Your organization probably believes it needs to do a better job with diversity in hiring, equity, and inclusion. But, are you willing to hire someone with a criminal record even if it would help you improve your group’s diversity?
The National Employment Law Project reports that an estimated 70 million people in the United States—nearly one in three adults—have a prior arrest or conviction record. We know from various studies that more persons of color are incarcerated than whites.
This is a difficult subject for some groups as more include a criminal background check as part of the hiring process. But what would you consider a disqualifier on that background check? And why?
More organizations are considering a ‘fair chance hiring’ initiative. This means that everyone who qualifies for a job gets an interview before a background check is conducted. Then after the interview, the details of a background check are revealed.
If a check turns up a conviction, the employer may not use that as the only factor in refusing to hire the candidate. Instead, they must consider if the criminal act conflicts with the duties of the job. For example, some states have laws forbidding people with convictions involving children working in schools or daycare facilities.
A total of 35 states have adopted statewide laws or policies applicable to public-sector employment. In 2015, President Obama endorsed the idea by directing federal agencies to delay inquiries into job applicants’ records until later in the hiring process.

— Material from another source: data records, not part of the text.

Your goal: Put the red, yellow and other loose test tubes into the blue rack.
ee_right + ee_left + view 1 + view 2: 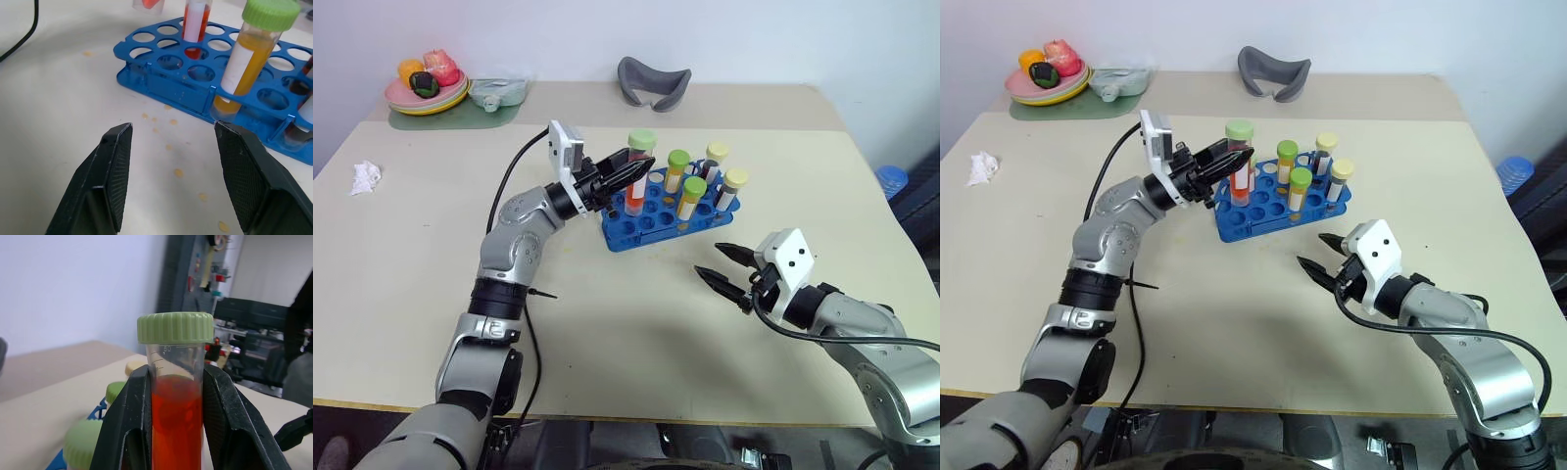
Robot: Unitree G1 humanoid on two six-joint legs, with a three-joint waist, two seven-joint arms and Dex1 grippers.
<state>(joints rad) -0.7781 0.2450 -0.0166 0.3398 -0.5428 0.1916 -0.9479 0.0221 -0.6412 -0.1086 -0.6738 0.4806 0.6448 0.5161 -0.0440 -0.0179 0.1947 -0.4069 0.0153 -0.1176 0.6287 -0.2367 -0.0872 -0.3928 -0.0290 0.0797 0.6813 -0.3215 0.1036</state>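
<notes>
Currently, as we see it:
left gripper [641,168]: clamped on the red test tube [637,176], green cap up, held upright over the blue rack's [651,213] left end.
right gripper [724,269]: fingers apart, holding nothing, above the table [411,274] just near-right of the rack.
rack: we count four capped tubes standing in its right half.

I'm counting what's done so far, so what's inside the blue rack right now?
The rack holds four capped tubes at its far right end. The left claw is shut on a red tube over the rack's left end. Whether its tip is already in a hole is hidden.
</notes>
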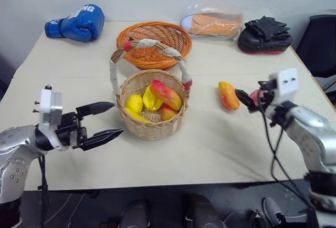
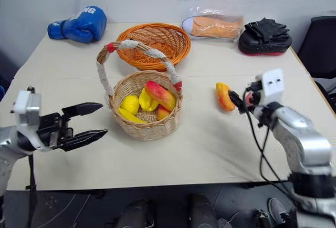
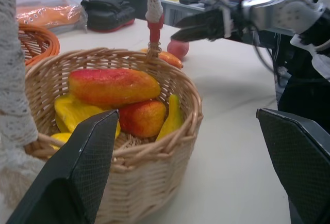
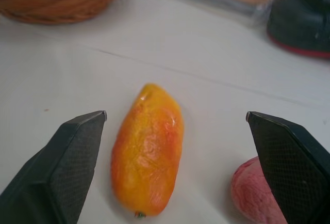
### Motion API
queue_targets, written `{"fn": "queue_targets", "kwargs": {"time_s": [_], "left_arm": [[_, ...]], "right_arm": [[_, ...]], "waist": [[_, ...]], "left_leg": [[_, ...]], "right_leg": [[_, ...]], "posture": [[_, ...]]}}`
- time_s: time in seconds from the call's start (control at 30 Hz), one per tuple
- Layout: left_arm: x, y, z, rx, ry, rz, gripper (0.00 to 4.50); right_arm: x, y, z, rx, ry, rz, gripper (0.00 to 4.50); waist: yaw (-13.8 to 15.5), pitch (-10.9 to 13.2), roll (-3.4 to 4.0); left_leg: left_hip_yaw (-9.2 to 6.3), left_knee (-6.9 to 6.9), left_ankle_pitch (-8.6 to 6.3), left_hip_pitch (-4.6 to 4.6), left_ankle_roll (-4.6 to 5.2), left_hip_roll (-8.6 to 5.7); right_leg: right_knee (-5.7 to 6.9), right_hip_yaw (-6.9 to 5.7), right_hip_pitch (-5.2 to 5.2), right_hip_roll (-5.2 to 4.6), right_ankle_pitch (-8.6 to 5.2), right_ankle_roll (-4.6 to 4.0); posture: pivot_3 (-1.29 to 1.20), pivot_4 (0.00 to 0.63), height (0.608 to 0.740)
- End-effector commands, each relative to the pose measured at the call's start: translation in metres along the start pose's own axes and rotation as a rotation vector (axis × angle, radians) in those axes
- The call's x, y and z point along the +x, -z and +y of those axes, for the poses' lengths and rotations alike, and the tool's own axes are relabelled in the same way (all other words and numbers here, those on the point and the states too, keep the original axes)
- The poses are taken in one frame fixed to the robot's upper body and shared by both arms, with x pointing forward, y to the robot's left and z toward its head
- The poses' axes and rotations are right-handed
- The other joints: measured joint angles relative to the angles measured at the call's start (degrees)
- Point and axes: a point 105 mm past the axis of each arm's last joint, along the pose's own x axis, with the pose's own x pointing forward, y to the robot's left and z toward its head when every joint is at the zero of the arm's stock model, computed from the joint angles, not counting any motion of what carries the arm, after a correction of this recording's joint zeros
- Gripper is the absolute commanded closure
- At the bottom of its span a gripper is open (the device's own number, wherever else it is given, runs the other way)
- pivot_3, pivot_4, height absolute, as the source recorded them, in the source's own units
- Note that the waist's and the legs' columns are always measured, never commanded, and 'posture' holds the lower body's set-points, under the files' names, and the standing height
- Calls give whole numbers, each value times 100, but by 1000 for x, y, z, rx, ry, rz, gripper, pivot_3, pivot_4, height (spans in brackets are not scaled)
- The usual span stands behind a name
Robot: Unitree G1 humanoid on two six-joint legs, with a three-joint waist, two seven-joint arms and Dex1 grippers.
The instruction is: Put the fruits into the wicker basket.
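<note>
The wicker basket (image 1: 152, 113) holds two mangoes and some half-buried yellow pieces; one mango (image 1: 228, 95) and a gripper-hidden peach (image 4: 253, 197) lie on the worktop (image 1: 220, 144) beside it, both grippers wide, empty.

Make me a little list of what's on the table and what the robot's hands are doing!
basket: holds a mango, a smaller red-orange fruit and yellow fruits
still out: mango and peach, lying on the table to the basket's right
left end effector: open, beside the basket, empty
right end effector: open, by the loose mango and peach
far side: orange bowl, boxing glove, black pad
</note>
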Motion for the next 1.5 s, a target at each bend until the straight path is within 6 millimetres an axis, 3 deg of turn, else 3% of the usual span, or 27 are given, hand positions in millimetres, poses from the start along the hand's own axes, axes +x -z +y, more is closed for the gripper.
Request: {"fn": "queue_targets", "kwargs": {"time_s": [0.03,0.17,0.23,0.37,0.47,0.6,0.67,0.8,0.9,1.03,1.1,1.13,1.23,1.4,1.5], "left_arm": [[4,-7,-9,14,48,-29,19],[9,-7,-9,21,56,-31,19],[11,-6,-10,15,65,-27,19],[14,-4,-10,11,72,-27,19],[14,-3,-8,12,67,-28,19],[17,-4,-7,18,67,-35,0],[14,-2,-12,-14,99,-18,0],[5,4,-16,-50,123,23,0],[3,2,-13,-48,110,14,0],[-2,-1,-17,-8,114,-1,0],[-7,2,-18,-11,108,14,0],[-10,4,-19,-24,104,28,0],[-25,10,-13,-55,49,23,0],[-32,11,-10,-81,37,23,0],[-30,5,-9,-74,18,-4,0]], "right_arm": [[11,11,-7,-27,18,74,0],[31,20,-3,11,-37,161,0],[39,14,-5,32,-40,151,0],[49,8,14,40,-168,155,0],[56,0,18,22,-185,123,0],[60,4,12,72,-163,186,1297],[58,-5,16,40,-224,184,1953],[38,-23,23,-29,-379,135,2067],[1,-38,46,-70,-608,70,2067],[-82,-40,104,-103,-1051,93,2067],[-95,-43,126,-127,-1113,68,2067],[-96,-48,138,-143,-1131,40,2067],[-72,-79,184,-81,-1088,-121,2067],[-40,-105,221,-6,-978,-221,2067],[-16,-98,226,-41,-869,-185,2067]], "waist": [[0,0,0],[-19,1,1],[-35,1,2],[-38,2,4],[-35,2,4],[-31,3,5],[-29,3,5],[-22,8,12],[6,8,14],[13,9,15],[-62,10,14],[-102,10,13],[-215,8,12],[-89,8,10],[-67,3,3]], "left_leg": [[1,0,0,-2,1,0],[20,5,-2,-6,17,-7],[32,8,-1,-3,27,-11],[32,7,2,-4,28,-11],[32,5,2,-4,26,-9],[33,6,2,-5,26,-11],[33,7,2,-5,26,-10],[33,2,1,-6,26,-8],[30,2,0,-16,27,-5],[25,-1,-7,-20,34,3],[28,-1,-9,-12,35,11],[36,2,-12,-5,31,20],[36,1,-22,19,24,41],[8,-3,8,-33,-27,50],[15,12,10,-71,-25,53]], "right_leg": [[-6,0,0,0,0,1],[-24,-18,0,0,15,32],[-24,-16,0,-5,21,41],[-21,-16,-3,-5,22,44],[-21,-15,-4,-4,22,43],[-21,-15,-4,-7,22,44],[-20,-15,-4,-9,22,44],[-23,-15,-7,-8,22,44],[-27,-18,-14,-10,22,44],[-35,-23,-13,-12,22,44],[-37,-22,-8,-13,22,44],[-34,-14,-7,-12,24,45],[-29,-1,0,-10,38,22],[13,0,-72,43,29,-28],[19,2,-107,47,30,-27]], "posture": [[0,150,740],[0,150,740],[0,150,740],[0,150,740],[0,150,740],[0,150,740],[0,150,740],[0,150,740],[0,150,740],[0,150,740],[0,150,740],[0,150,740],[0,150,740],[0,150,740],[0,150,740]]}}
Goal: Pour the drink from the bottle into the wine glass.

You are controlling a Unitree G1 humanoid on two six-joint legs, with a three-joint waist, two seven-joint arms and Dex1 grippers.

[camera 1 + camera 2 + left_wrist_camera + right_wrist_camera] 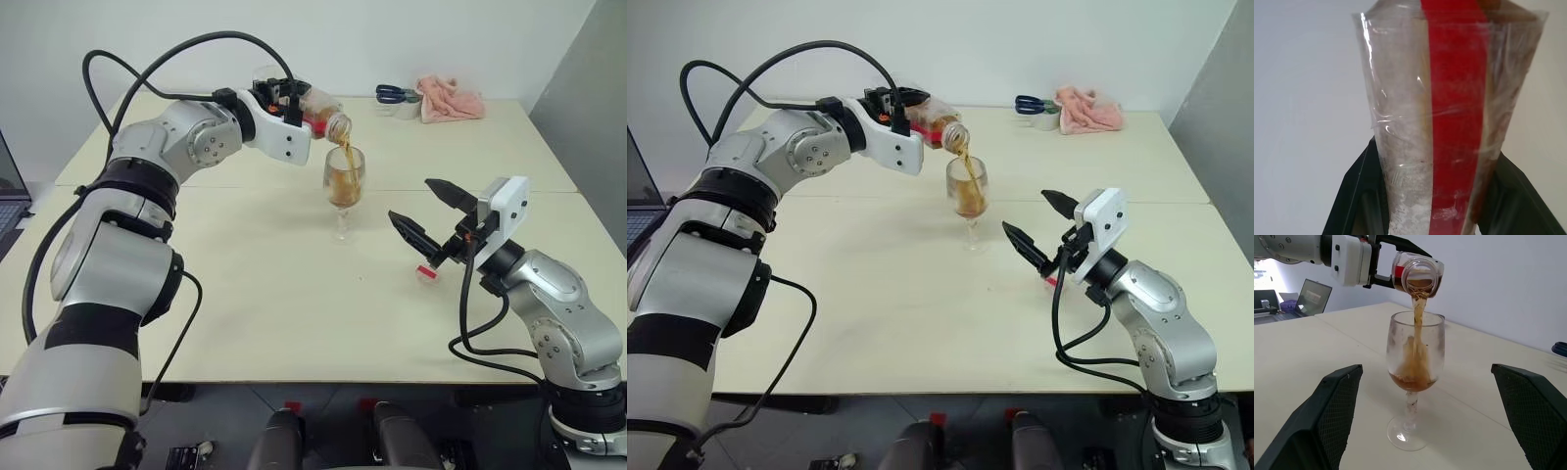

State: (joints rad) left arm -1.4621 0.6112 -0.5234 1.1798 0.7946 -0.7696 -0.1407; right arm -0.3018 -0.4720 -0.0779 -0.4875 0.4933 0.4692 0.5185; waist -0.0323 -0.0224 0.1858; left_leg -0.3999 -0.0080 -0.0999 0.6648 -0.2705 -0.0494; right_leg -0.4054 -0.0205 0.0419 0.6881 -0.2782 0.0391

Under some of the programs that have been implemented around the country, the employer must tell a candidate why their history prevents them from further consideration. The person then has a chance to clarify their record.
If this is something your organization is willing to consider, your human resources and legal departments will need to weigh in on such a change.
As you move forward, you can contact community-based organizations that focus on reentry to the workforce for those with a criminal record. It is sure to broaden your applicant pool.
Such a policy may help another problem you might be facing. , a study of John Hopkins Health Systems & Hospital ( where 5% of their workforce has a criminal background) found that, over four years, fair chance employees had a 43 percent higher retention rate than employees without a criminal record.